A single figure is the whole answer: the number of lines in the entries that contain "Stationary".

[SUPPLIED DATA]

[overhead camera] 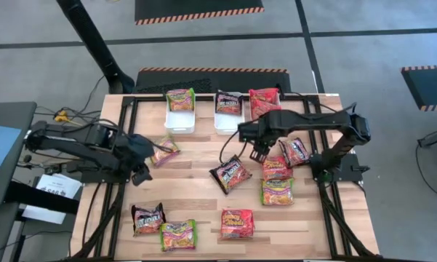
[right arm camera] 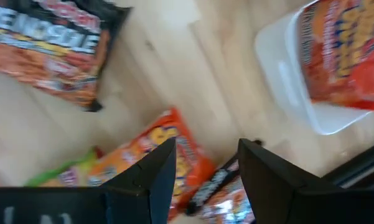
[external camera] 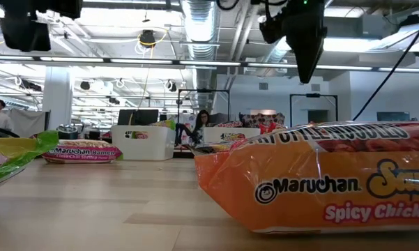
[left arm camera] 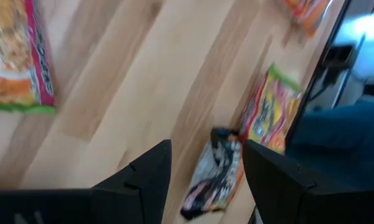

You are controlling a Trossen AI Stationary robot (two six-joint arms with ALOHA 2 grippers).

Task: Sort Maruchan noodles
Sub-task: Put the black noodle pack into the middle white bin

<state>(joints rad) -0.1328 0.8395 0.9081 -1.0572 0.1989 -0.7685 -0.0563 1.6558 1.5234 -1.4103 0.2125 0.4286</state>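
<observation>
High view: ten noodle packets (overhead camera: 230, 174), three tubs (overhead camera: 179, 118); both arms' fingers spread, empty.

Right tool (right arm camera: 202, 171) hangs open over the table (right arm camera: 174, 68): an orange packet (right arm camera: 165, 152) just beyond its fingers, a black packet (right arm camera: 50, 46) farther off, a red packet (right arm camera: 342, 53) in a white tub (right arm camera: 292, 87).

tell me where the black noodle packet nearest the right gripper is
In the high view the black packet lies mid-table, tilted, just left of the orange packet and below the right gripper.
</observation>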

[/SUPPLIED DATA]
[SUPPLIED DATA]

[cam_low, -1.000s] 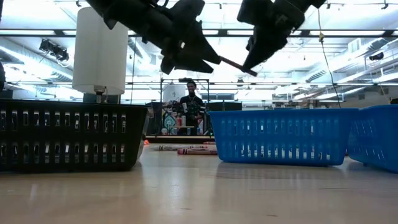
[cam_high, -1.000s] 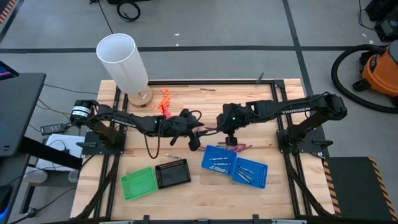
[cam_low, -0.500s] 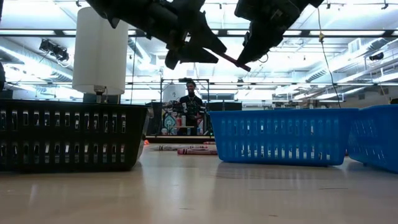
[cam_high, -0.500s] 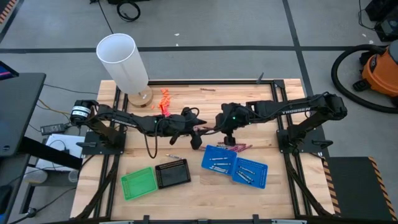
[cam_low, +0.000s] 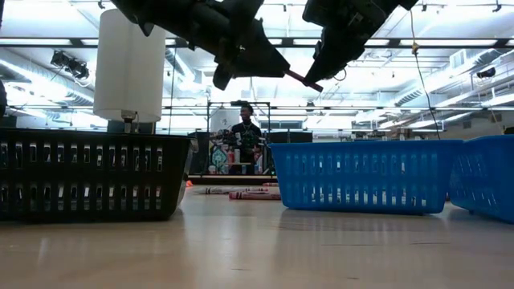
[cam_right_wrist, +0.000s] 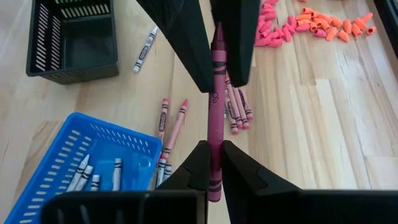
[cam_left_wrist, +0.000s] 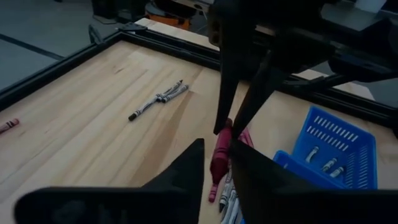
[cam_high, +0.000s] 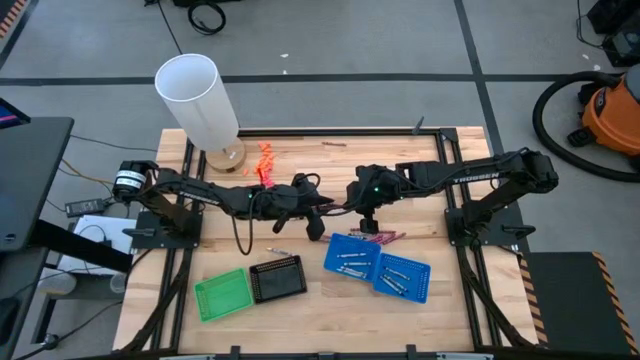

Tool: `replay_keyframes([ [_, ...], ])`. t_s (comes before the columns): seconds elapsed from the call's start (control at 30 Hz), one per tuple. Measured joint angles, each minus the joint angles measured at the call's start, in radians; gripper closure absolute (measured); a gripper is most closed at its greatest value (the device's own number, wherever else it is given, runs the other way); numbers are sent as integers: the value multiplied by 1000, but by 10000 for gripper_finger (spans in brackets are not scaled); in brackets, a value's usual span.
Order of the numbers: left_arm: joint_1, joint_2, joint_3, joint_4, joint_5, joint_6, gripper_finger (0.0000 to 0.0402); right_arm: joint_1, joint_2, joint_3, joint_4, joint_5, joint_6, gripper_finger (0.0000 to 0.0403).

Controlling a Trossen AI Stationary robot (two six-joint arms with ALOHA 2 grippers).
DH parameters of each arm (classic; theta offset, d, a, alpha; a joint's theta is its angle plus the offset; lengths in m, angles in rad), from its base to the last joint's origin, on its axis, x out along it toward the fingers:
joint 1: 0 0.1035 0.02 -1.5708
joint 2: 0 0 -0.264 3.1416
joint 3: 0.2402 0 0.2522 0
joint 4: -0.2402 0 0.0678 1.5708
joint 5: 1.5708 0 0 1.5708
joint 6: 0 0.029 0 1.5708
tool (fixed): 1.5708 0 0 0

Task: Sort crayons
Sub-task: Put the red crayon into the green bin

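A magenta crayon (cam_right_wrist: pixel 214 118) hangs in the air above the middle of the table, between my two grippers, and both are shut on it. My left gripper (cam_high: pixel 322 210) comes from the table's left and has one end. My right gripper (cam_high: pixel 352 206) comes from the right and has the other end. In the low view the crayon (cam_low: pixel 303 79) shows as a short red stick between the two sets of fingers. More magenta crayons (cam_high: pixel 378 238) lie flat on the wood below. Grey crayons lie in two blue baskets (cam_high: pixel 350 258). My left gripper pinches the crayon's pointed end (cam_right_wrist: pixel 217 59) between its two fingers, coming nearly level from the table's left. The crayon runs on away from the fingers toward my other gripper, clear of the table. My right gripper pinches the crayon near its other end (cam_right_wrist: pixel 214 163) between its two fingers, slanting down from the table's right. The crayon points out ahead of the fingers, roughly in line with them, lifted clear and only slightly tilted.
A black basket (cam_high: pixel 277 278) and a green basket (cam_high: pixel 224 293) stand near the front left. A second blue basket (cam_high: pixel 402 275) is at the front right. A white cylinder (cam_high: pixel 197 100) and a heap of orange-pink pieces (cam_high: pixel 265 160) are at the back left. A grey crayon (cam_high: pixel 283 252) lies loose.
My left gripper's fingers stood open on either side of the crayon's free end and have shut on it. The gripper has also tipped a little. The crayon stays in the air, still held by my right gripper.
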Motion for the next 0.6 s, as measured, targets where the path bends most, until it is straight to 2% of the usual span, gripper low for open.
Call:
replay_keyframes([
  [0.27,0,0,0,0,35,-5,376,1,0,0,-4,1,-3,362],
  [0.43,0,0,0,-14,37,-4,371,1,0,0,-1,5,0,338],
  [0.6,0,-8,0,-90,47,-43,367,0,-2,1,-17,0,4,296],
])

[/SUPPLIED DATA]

• _YOUR RESPONSE_
2